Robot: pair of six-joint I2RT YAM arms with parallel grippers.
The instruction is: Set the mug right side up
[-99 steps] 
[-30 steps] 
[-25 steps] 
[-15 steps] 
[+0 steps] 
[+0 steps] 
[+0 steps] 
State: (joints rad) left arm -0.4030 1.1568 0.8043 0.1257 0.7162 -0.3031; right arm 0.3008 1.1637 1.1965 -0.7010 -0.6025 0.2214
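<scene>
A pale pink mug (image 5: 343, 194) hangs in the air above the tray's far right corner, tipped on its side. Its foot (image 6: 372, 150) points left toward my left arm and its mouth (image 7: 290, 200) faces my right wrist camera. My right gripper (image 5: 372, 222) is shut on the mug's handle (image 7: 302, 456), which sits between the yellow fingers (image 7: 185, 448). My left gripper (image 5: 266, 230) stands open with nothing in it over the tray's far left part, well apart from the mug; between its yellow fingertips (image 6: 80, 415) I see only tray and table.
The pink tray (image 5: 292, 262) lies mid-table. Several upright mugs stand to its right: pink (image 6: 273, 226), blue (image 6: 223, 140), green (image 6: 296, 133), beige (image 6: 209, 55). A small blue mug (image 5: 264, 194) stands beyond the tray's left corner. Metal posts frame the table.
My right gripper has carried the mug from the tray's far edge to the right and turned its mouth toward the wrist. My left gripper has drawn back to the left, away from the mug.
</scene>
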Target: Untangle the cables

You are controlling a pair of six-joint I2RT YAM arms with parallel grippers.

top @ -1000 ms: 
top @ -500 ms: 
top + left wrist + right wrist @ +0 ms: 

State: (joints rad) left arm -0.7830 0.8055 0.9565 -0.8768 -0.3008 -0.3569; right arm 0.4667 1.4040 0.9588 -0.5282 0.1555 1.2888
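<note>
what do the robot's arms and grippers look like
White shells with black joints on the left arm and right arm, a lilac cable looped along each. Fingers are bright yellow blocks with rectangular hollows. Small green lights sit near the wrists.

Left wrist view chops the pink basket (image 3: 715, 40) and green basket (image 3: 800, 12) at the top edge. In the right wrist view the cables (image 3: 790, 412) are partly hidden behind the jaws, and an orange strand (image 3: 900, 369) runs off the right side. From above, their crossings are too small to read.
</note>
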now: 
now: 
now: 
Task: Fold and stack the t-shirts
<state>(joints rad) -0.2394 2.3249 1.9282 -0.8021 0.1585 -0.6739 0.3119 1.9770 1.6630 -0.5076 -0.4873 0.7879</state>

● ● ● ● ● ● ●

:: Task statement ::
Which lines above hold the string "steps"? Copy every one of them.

:: Exercise result ::
[-99 steps] 
[-30 steps] 
[-25 steps] 
[-15 steps] 
[+0 steps] 
[+0 steps] 
[+0 steps] 

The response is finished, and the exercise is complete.